This should be obvious enough that it’s not really a spoiler, but Tony’s boss decides that he would not be willing to “take responsibility” for his mistakes unless he was sincere about turning his life around. Isn’t it possible that Tony came clean about his misdeeds in hopes that he wouldn’t have to take responsibility for them? You know, like he ultimately doesn’t because he’s conveniently forgiven?

This subplot quickly wraps up and the movie finally moves on to a Double Dutch jump-rope championship, which at least has some connection to the movie we’ve been watching because Liz and Tony’s daughter has been shown to be on a Double Dutch team. Do those exist? Do Double Dutch championships exist? This is supposedly the Double Dutch city finals, but the stands are packed like it’s a national event, with fans cheering continuously. Once again, the entire sequence just seems like an excuse to pad out the run time, strongly reminiscent of the break-dance party that capped Darren Doane’s Kirk Cameron’s Saving Christmas. We watch groups of people we’ve never seen before doing jump-rope tricks for several minutes, until finally we see Tony and his daughter do their own mediocre jump-roping at the end. Strangely, although Liz has ostensibly been the main character for the majority of the film, she is literally sidelined after her marriage problems have been resolved and Tony becomes the primary character. Liz is the one who has a tearful conversation with her daughter about how she doesn’t know anything about her life, but Tony is the one who gets to revel in applause and the strength of his relationship with his child at the end.
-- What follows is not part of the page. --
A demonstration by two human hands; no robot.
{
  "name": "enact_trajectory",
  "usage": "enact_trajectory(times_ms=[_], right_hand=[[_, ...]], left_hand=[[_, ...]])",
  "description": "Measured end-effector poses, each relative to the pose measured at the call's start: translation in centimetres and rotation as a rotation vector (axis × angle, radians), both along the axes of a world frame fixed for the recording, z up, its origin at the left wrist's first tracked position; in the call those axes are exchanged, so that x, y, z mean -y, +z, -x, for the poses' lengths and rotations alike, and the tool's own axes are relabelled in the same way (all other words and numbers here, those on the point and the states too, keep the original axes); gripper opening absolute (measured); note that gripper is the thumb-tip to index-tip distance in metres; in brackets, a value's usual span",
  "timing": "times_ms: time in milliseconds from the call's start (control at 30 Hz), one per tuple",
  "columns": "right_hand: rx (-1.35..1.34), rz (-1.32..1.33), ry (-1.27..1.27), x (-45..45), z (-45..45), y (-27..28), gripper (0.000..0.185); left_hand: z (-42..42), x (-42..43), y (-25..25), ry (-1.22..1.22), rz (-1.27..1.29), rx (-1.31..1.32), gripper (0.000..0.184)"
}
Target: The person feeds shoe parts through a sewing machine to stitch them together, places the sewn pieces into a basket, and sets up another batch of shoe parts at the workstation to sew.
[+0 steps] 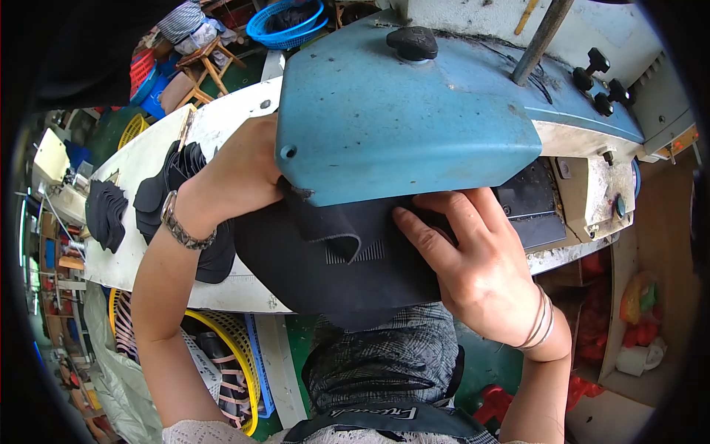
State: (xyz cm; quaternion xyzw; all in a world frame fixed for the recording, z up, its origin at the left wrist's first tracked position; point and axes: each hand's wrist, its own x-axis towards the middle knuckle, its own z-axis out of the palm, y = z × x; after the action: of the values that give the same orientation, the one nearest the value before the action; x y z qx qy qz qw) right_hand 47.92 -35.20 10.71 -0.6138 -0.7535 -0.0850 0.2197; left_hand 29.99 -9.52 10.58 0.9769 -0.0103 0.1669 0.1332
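1. White tabletop (111,266) is spread beneath the work, its front edge marked with a scale; green floor (510,362) is glimpsed below it.
2. Nearest, the person's lap is covered by dark checked cloth (377,362); beside it, on the person's left, a yellow basket (248,362) is placed below the tabletop.
3. Two thin bracelets (543,318) are worn at the right wrist. The right hand (473,266) is held open, palm down, its fingers bent and laid on the black piece (296,274).
4. That piece is placed at the tabletop's front edge, partly hanging over it, with its far part hidden under the blue machine cover. A flap with a grey edge (329,235) is folded over on top, just beside a patch of pale stripes (370,251).
5. A wristwatch (168,211) is worn on the left wrist. The left hand (255,166) is reached behind the cover; its fingers are hidden, so whether anything is gripped cannot be told.
6. Above both, the blue machine cover (407,126) is topped by a black knob (412,46).
7. To the left, stacks of black pieces (107,211) are laid on the tabletop.
8. Farther back, blue baskets (274,38) and a wooden stool (211,63) are seen.
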Motion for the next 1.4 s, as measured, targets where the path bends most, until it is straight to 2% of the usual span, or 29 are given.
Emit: enact_trajectory(times_ms=[100, 267, 367, 467, 533, 667, 767, 800, 867, 1000, 1100, 1133, 1200, 1300, 1333, 1400], right_hand=[[-0.011, 0.007, -0.003, -0.4, 0.0, 0.0, 0.046], [-0.044, 0.034, -0.069, -0.9, 0.5, 0.1, 0.051], [-0.092, 0.027, -0.093, -0.9, 0.5, -0.1, 0.053], [-0.191, -0.020, -0.054, -1.2, -0.1, -0.6, 0.050], [-0.260, -0.040, 0.002, -1.1, -0.6, -0.9, 0.047], [-0.354, -0.116, 0.111, -0.8, -1.6, -1.1, 0.038], [-0.425, -0.155, 0.135, -0.6, -1.6, -1.2, 0.032], [-0.421, -0.170, 0.115, -0.8, -1.3, -1.1, 0.031], [-0.413, -0.179, 0.082, -0.9, -0.8, -1.1, 0.028], [-0.525, -0.121, 0.100, -1.2, 0.7, -0.9, 0.021], [-0.764, 0.106, 0.081, -0.4, 2.8, 0.5, 0.019], [-0.777, 0.107, 0.133, -0.5, 3.1, 0.2, 0.021], [-0.764, 0.098, 0.230, -0.9, 4.0, 0.0, 0.020], [-0.787, 0.222, 0.295, -0.9, 4.6, 0.5, 0.017], [-0.812, 0.258, 0.302, -0.8, 5.0, 0.5, 0.017], [-0.745, 0.143, 0.278, -0.8, 5.6, 0.4, 0.015]], left_hand=[[-0.2, -1.4, 0.0, 0.085, 0.073, -0.091, 0.047], [-0.8, -5.3, -2.7, 0.016, -0.100, 0.070, 0.073], [-1.1, -6.8, -3.9, 0.021, -0.033, 0.167, 0.079], [-2.1, -7.9, -3.2, -0.027, -0.132, 0.178, 0.079], [-3.0, -9.4, -2.7, -0.063, 0.043, 0.143, 0.074], [0.0, -6.3, -1.2, 0.113, 0.216, -0.007, 0.060], [3.8, -0.6, 1.4, 0.027, -0.190, -0.074, 0.049], [4.5, 1.6, 1.5, -0.030, -0.162, -0.019, 0.039], [6.6, 4.1, 1.0, -0.067, -0.397, 0.112, 0.029], [9.6, 8.2, 0.9, -0.076, -0.446, 0.189, 0.022], [10.6, 10.1, 1.2, -0.097, -0.435, 0.202, 0.021], [10.8, 10.4, 1.2, -0.108, -0.431, 0.203, 0.022], [11.3, 10.8, 0.7, -0.092, -0.369, 0.213, 0.029], [11.5, 10.9, 1.1, -0.170, -0.253, 0.265, 0.023], [11.5, 10.9, 1.2, -0.211, -0.113, 0.275, 0.022], [11.7, 10.9, 1.1, -0.317, 0.098, 0.237, 0.020]])
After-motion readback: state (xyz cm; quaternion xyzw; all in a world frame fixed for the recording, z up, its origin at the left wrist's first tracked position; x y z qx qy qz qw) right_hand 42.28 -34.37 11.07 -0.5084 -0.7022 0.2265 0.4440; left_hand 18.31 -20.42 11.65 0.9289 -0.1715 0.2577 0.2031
In all, I’m disappointed. I know I got into Alex Kendrick’s movies because I thought they were terrible, but this is terrible. It’s not funny, it’s just sad. It feels like he’s barely even trying, like Kendrick has lost his passion for filmmaking. I can’t say I blame him. After seeing the worthless God’s Not Dead hit the jackpot, it’s got to feel like putting in any effort at all is a waste of time. Here’s hoping that Kendrick gets a shot of adrenaline in him before his next movie, but I’m not holding my breath.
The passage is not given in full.